[INFORMATION SHOWN — start]

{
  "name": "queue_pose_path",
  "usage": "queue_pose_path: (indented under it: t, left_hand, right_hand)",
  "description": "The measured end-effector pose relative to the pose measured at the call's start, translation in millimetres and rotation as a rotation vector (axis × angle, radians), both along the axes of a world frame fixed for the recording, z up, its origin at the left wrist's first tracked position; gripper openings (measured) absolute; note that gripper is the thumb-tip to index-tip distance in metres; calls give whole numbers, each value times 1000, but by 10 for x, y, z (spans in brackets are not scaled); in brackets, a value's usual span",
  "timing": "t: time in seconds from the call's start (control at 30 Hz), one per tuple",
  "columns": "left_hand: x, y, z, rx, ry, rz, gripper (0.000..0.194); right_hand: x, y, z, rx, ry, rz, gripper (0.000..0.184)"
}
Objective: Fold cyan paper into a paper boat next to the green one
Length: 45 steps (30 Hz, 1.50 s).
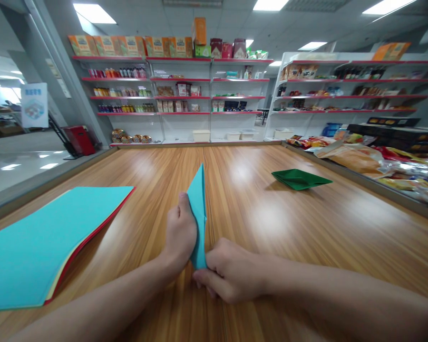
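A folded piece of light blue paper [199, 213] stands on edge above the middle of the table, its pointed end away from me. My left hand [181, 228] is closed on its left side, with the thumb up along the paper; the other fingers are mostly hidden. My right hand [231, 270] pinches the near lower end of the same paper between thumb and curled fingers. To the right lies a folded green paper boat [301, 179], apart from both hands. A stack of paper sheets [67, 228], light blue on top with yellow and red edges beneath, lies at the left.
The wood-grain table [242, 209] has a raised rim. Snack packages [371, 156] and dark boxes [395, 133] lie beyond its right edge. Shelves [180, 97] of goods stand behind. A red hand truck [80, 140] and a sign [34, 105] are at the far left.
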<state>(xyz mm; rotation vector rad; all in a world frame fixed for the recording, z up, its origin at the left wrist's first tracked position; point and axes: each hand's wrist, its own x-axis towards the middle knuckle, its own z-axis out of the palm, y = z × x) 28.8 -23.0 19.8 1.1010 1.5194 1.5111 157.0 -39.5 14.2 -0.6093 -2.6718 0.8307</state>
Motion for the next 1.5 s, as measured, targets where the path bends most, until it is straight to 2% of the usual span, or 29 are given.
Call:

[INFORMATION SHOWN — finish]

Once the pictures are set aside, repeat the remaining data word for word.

{
  "name": "queue_pose_path",
  "usage": "queue_pose_path: (indented under it: t, left_hand, right_hand)",
  "description": "The measured end-effector pose relative to the pose measured at the call's start, translation in millimetres and rotation as a rotation vector (axis × angle, radians), both along the axes of a world frame fixed for the recording, z up, its origin at the left wrist's first tracked position; gripper openings (measured) absolute; note that gripper is the thumb-tip to index-tip distance in metres; calls give whole numbers, each value times 1000, but by 10 for x, y, z (spans in brackets are not scaled); in brackets, a value's usual span",
  "timing": "t: time in seconds from the call's start (control at 30 Hz), one per tuple",
  "columns": "left_hand: x, y, z, rx, ry, rz, gripper (0.000..0.194); right_hand: x, y, z, rx, ry, rz, gripper (0.000..0.184)"
}
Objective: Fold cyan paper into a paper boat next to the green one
Length: 45 steps (30 Hz, 1.50 s).
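A folded piece of light blue paper [199, 213] stands on edge above the middle of the table, its pointed end away from me. My left hand [181, 228] is closed on its left side, with the thumb up along the paper; the other fingers are mostly hidden. My right hand [231, 270] pinches the near lower end of the same paper between thumb and curled fingers. To the right lies a folded green paper boat [301, 179], apart from both hands. A stack of paper sheets [67, 228], light blue on top with yellow and red edges beneath, lies at the left.
The wood-grain table [242, 209] has a raised rim. Snack packages [371, 156] and dark boxes [395, 133] lie beyond its right edge. Shelves [180, 97] of goods stand behind. A red hand truck [80, 140] and a sign [34, 105] are at the far left.
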<state>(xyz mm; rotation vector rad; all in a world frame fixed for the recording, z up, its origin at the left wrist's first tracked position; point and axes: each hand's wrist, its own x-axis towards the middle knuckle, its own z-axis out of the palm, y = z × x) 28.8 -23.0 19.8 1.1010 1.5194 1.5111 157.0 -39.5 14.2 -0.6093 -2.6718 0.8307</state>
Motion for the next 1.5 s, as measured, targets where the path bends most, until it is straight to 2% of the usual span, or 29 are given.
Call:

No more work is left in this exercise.